= Liquid-feed flame spray pyrolysis =

Metal oxide powder production method

Liquid–feed flame spray pyrolysis (LF-FSP) is one of the most recent iterations in flame spray pyrolysis (FSP) powder production technology. FSP produces metal oxide powders from highly volatile gaseous metal chlorides that are decomposed/oxidized in hydrogen-oxygen flames to form nano-oxide powders. However, products made from FSP's vapor-phase process are limited to Al-, Ti-, Zr-, and Si-based oxides from their metal chlorides. Thus, interest in producing more complex materials required a new methodology, LF-FSP.

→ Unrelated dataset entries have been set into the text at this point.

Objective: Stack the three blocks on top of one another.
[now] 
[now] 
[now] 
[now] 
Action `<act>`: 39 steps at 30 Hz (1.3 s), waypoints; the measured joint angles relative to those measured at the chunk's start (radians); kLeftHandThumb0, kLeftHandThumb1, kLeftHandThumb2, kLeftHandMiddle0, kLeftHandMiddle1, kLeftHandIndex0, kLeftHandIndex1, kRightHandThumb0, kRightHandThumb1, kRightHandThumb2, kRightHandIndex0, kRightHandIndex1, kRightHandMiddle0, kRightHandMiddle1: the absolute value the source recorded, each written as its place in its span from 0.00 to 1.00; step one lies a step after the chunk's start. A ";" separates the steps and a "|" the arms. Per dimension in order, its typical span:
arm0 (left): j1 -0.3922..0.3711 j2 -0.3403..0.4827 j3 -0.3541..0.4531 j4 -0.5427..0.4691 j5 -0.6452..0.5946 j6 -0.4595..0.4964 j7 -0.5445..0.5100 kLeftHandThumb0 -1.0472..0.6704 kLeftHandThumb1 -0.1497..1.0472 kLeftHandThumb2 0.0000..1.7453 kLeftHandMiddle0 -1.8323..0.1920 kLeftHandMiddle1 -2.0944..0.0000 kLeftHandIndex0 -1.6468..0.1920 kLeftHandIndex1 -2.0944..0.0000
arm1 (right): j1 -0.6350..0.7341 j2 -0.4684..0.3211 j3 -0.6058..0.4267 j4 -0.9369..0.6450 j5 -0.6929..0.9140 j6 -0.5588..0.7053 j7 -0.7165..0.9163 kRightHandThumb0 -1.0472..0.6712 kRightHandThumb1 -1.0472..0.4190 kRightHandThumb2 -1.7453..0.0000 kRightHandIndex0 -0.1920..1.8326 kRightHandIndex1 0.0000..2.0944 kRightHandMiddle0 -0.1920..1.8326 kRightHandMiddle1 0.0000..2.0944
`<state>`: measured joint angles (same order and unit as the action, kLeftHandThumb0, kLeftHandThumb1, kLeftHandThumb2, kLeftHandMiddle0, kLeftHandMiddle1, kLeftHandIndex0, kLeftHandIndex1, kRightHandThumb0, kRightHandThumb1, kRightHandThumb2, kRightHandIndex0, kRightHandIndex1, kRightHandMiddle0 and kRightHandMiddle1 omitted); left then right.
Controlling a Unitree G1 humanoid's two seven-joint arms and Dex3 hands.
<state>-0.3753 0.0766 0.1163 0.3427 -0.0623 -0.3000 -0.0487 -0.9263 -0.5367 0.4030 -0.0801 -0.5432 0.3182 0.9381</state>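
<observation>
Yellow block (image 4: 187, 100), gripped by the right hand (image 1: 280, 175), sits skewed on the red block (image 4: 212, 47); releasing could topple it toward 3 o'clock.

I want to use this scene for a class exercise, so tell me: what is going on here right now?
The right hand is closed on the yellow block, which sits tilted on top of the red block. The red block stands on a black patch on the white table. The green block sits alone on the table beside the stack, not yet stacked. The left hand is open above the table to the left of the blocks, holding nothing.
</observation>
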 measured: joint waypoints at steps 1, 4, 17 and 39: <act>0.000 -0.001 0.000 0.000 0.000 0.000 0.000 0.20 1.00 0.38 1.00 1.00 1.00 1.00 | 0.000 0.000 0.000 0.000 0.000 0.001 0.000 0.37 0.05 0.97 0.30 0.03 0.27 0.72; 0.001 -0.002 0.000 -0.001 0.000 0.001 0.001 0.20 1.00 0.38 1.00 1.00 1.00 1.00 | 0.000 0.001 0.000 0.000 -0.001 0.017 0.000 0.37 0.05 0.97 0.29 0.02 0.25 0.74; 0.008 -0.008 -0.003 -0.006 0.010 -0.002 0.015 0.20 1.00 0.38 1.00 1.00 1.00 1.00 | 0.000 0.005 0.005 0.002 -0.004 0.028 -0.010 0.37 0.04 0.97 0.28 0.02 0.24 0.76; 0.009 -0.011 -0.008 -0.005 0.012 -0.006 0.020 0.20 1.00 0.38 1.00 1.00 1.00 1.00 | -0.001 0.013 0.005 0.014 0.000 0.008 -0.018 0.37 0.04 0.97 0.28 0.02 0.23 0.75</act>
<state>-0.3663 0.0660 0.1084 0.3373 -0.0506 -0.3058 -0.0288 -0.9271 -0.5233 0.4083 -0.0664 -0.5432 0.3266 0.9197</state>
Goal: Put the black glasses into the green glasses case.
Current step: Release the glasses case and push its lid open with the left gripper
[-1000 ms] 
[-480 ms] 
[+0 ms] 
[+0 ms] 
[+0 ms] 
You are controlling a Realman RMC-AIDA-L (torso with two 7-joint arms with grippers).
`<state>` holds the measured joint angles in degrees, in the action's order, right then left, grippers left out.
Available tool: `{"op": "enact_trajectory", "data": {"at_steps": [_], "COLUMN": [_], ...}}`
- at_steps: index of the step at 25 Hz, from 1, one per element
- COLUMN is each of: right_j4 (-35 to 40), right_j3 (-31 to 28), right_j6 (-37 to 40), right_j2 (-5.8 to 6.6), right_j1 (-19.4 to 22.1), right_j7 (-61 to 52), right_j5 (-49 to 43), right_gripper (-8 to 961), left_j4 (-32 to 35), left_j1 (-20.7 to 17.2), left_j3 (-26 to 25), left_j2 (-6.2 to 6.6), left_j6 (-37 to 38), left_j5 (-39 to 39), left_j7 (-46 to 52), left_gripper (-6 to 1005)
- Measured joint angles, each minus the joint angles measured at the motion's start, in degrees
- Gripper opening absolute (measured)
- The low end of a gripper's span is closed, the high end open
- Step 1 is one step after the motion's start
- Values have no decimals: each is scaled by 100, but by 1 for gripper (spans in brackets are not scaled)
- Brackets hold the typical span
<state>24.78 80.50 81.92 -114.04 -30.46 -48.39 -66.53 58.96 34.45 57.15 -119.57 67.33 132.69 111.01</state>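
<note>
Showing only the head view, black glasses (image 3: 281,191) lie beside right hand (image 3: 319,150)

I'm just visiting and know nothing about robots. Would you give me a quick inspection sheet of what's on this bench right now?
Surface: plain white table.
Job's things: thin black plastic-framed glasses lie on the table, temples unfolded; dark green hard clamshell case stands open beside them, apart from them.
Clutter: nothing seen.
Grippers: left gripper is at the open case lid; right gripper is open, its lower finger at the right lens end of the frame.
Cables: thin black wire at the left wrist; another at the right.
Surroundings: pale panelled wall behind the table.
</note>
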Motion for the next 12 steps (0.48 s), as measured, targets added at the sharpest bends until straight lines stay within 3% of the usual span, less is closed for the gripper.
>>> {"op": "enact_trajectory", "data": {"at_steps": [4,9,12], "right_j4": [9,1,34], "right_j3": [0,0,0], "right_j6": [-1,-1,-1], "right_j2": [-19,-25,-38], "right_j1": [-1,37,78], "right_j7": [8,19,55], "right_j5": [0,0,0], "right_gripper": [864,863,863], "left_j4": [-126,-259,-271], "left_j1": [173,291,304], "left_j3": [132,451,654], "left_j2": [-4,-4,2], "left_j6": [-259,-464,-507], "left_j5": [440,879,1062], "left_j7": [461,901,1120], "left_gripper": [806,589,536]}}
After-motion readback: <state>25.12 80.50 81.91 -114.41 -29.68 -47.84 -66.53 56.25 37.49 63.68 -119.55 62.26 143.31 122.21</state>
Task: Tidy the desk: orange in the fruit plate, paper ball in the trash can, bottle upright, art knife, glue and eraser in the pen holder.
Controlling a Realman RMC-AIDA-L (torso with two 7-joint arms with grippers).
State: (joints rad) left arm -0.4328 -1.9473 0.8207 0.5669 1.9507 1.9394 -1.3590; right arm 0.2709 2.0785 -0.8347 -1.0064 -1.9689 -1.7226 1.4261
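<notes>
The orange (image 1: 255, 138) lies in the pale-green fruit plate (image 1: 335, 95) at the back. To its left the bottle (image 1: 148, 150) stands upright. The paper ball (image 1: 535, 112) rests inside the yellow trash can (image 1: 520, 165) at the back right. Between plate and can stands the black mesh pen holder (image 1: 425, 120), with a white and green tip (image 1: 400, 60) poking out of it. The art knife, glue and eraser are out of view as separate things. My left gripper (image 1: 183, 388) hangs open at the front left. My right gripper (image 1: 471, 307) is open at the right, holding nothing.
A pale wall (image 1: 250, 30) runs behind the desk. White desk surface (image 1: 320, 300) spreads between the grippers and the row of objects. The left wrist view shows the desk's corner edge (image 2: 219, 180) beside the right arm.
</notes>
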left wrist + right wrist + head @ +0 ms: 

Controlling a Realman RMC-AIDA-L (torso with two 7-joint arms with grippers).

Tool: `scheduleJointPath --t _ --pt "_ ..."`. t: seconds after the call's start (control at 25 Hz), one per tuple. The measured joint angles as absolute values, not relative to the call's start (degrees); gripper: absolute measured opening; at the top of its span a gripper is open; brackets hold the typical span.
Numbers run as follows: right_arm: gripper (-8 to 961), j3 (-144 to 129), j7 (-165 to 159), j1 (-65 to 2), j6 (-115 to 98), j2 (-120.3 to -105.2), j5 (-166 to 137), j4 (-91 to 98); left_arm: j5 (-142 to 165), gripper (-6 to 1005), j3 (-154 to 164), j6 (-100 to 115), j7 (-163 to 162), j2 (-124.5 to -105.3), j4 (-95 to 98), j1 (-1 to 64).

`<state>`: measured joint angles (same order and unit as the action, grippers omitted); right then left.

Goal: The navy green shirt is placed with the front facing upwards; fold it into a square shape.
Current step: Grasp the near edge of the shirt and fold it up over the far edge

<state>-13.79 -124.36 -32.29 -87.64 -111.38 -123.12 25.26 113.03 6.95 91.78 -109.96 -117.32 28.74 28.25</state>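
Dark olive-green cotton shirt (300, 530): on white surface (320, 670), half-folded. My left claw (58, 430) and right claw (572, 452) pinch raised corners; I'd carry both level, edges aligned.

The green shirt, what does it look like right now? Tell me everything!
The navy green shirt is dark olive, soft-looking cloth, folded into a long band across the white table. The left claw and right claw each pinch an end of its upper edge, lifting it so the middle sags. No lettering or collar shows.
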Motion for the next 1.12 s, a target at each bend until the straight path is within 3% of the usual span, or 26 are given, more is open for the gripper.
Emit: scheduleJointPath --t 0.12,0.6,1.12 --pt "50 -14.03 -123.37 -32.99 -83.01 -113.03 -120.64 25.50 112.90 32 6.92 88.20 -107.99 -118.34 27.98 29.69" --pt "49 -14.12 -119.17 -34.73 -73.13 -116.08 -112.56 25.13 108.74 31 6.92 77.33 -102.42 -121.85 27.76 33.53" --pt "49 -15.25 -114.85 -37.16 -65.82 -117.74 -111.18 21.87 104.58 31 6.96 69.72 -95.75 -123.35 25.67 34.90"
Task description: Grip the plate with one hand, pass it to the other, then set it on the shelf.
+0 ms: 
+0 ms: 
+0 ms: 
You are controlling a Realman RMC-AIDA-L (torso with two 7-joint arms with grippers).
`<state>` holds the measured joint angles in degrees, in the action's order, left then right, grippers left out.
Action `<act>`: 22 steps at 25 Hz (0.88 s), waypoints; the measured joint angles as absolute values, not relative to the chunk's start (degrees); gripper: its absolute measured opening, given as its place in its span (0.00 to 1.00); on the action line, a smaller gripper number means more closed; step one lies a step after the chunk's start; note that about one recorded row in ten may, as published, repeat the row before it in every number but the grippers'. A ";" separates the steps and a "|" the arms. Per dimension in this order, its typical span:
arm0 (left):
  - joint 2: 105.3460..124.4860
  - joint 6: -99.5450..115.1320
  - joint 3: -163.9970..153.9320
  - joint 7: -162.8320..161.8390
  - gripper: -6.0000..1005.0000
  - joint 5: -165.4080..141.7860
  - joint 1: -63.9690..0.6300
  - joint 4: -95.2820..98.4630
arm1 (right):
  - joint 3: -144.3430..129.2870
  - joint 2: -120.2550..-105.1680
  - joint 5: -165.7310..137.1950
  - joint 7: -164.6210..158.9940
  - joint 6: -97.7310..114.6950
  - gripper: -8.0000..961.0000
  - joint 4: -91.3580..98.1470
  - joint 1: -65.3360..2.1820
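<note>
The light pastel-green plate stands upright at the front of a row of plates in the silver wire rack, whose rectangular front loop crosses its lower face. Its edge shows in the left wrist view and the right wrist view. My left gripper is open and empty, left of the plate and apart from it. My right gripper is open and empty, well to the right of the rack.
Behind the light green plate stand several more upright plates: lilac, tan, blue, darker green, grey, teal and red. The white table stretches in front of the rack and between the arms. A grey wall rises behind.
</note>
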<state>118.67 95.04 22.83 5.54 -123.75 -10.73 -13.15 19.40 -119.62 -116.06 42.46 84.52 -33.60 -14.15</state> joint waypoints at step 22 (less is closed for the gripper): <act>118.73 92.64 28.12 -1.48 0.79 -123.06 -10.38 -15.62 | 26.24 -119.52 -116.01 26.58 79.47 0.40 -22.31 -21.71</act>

LF-FSP, as invented at the University of Michigan, uses metalloorganic precursors such as metal carboxylates or alkoxides, not metal chlorides. Briefly, alcohol (typically ethanol) solutions containing 1–10 wt % loading of the target ceramic components as precursors are aerosolized with O_{2} into a quartz chamber and ignited with methane pilot torches. Initial combustion temperatures run 1500–2000 °C, depending on the processing conditions, generating nanopowder "soot". Temperatures drop to 300–500 °C over 1.5 m, equivalent to a 1000 °C quench in 100 ms leading to kinetic products and nanopowders that are unaggregated. Production rates can be 200 g/h when using wire-in-tube electrostatic precipitators operating at 10 kV. Typical powders have 15–100 nm average particle sizes (APS) with specific surface areas of 30–100 m^{2}/g. LF-FSP technology can be used to produce mixed and single metal oxides easily from low-cost starting materials in a single step without forming harmful byproducts like HCl, which forms when metal chlorides are used as precursors.

==Process==

Initially, metalloorganic precursors are dissolved in alcohol, typically ethanol, to a desired ceramic loading. For further explanation on precursors, refer to precursors section below. The mass of final ceramic oxide can be calculated with the ceramic yield and the amount of precursors used. The production process, called as "shooting", refers broadly to aerosolizing the dissolved liquid precursor solution and combusting it in the flame. Metal oxides are produced, having final stoichiometries determined by the precursor solution compositions.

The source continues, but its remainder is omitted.